» To do
Starting with the first line and ending with the last, transcribe the data exactly.
#### Provided material
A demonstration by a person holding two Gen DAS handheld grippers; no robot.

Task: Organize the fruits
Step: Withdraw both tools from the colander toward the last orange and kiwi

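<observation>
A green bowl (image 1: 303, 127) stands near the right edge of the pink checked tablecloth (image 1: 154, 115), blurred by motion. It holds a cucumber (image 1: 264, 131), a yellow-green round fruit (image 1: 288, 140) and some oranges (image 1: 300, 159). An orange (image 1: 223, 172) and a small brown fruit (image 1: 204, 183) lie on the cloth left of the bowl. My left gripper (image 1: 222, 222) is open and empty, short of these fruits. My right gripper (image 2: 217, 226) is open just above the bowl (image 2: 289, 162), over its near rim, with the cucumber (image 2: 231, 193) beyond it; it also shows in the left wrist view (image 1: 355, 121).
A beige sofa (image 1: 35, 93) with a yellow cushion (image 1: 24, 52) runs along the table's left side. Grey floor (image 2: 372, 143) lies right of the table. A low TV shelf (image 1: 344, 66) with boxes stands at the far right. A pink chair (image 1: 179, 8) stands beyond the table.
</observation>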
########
» Result for this task
A demonstration by a person holding two Gen DAS handheld grippers; no robot.

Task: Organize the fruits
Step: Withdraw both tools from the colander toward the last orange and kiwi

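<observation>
A green bowl (image 1: 303, 127) stands near the right edge of the pink checked tablecloth (image 1: 154, 115), blurred by motion. It holds a cucumber (image 1: 264, 131), a yellow-green round fruit (image 1: 288, 140) and some oranges (image 1: 300, 159). An orange (image 1: 223, 172) and a small brown fruit (image 1: 204, 183) lie on the cloth left of the bowl. My left gripper (image 1: 222, 222) is open and empty, short of these fruits. My right gripper (image 2: 217, 226) is open just above the bowl (image 2: 289, 162), over its near rim, with the cucumber (image 2: 231, 193) beyond it; it also shows in the left wrist view (image 1: 355, 121).
A beige sofa (image 1: 35, 93) with a yellow cushion (image 1: 24, 52) runs along the table's left side. Grey floor (image 2: 372, 143) lies right of the table. A low TV shelf (image 1: 344, 66) with boxes stands at the far right. A pink chair (image 1: 179, 8) stands beyond the table.
</observation>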

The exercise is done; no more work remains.